Closed txz808 closed 8 months ago
Could you please provide some clarification on the issue you're facing? I do not think I understand your question. Could you provide more details or context about how you're using the droplevel
function and how it relates to soccerdata? A complete code example would be helpful.
I tried to use the droplevel function to use the date column for the following function:
shooting.columns = shooting.columns.droplevel()
team_data = matches.merge(shooting[["date", "Sh", "SoT", "Dist", "FK", "PK", "PKatt"]], on="date")
It then returns an error saying that ['date'] doesn't exist because when the droplevel is performed on the shooting table, the date function returns an empty column. This is how my matches and shooting columns look like.
matches.columns:
Index(\['date', 'time', 'round', 'day', 'venue', 'result', 'GF', 'GA', 'opponent', 'xG', 'xGA', 'Poss', 'Attendance', 'Captain', 'Formation', 'Referee', 'match_report', 'Notes'\], dtype='object')
shooting.columns:
MultiIndex([( 'date', ''), ( 'round', ''), ( 'day', ''), ( 'venue', ''), ( 'result', ''), ( 'GF', ''), ( 'GA', ''), ( 'opponent', ''), ( 'Standard', 'Gls'), ( 'Standard', 'Sh'), ( 'Standard', 'SoT'), ( 'Standard', 'SoT%'), ( 'Standard', 'G/Sh'), ( 'Standard', 'G/SoT'), ( 'Standard', 'Dist'), ( 'Standard', 'FK'), ( 'Standard', 'PK'), ( 'Standard', 'PKatt'), ( 'Expected', 'xG'), ( 'Expected', 'npxG'), ( 'Expected', 'npxG/Sh'), ( 'Expected', 'G-xG'), ( 'Expected', 'np:G-xG'), ( 'time', ''), ('match_report', '')], )

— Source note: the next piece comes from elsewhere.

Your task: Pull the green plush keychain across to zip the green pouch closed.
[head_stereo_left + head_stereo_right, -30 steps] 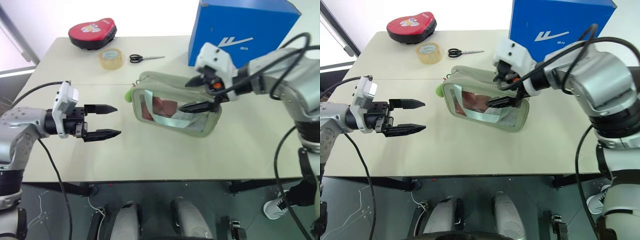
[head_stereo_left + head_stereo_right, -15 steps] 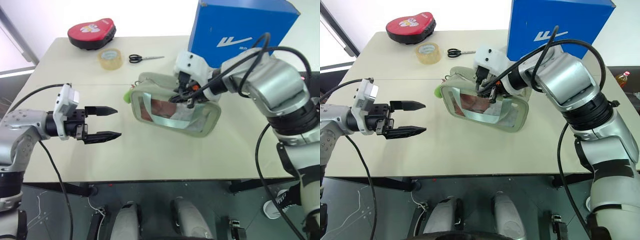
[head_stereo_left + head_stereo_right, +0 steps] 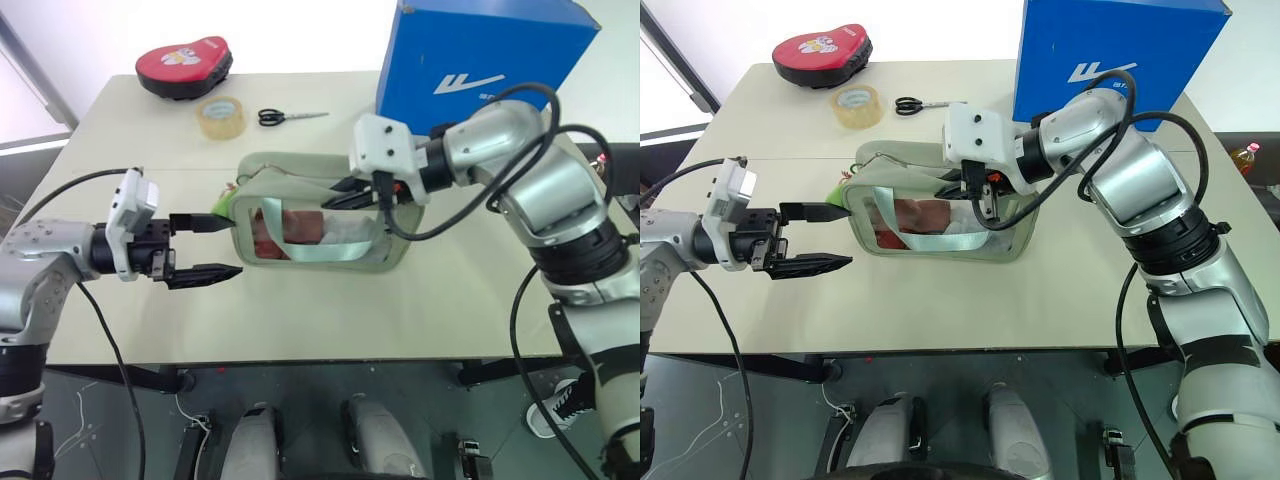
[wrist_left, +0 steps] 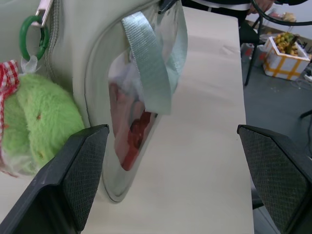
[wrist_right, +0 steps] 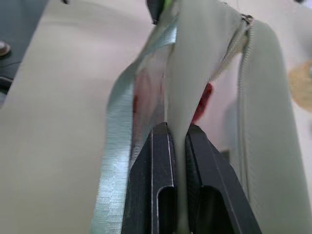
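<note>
One pale green pouch (image 3: 318,225), clear window, reddish contents, possibly cloth.

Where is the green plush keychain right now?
In the left eye view the green plush keychain hangs at the robot's-left end of the green pouch, beside the upper finger of the open left end effector.

The green plush keychain (image 4: 34,117) is cut off at the edge of the left wrist view, and in the head views it is a small lime speck (half behind a finger (image 3: 200,222) of the left gripper (image 3: 206,247)). The right gripper (image 5: 171,146) hides part of the green pouch (image 3: 390,255) top edge, so the zip there cannot be made out. The reddish contents behind the clear window are too blurred to tell.
</note>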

The code that generates the columns is: import soccerdata as sd from bs4 import BeautifulSoup import pandas as pd
fbref = sd.FBref(leagues="ENG-Premier League", seasons="2324") team_season_stats = fbref.read_team_season_stats() team_season_stats.head()
matches = fbref.read_team_match_stats(stat_type="schedule") matches.head()
shooting= fbref.read_team_match_stats(stat_type="shooting") shooting.head()
I tried reverting the indexes of
([( 'date', ''), ( 'round', ''), ( 'day', ''), ( 'venue', ''), ( 'result', ''), ( 'GF', ''), ( 'GA', ''), ( 'opponent', '')] )
so they could be on the same level as the other half but that didn't work.
I think you want to flatten the index of the "shooting" dataframe before you do the merge. You can join both levels with:
shooting.columns = [' '.join(col).strip() for col in shooting.columns.values]
As a sidenote, I do not know what your specific use case is, but merging on the "date" column seems odd. Why do you not simply join on the indexes (i.e., the match id)?
Also, it seems like your question is about how to use Pandas rather than about soccerdata. Hence, it might be better suited for Stack Overflow. GitHub issues are primarily intended for tracking bugs and discussing feature requests, not for answering technical questions.
I joined on the 'date' column as the technique I plan to use involves me using elements from the date table later on.
I tried to use the droplevel function to use the date column for the following function: team_data = matches.merge(shooting[["date", "Sh", "SoT", "Dist", "FK", "PK", "PKatt"]], on="date") It then returns an error saying that ['date'] doesn't exist, because when the droplevel is performed on the shooting table, the date function returns an empty column. Could I get help with it as it is integral to the project I'm doing?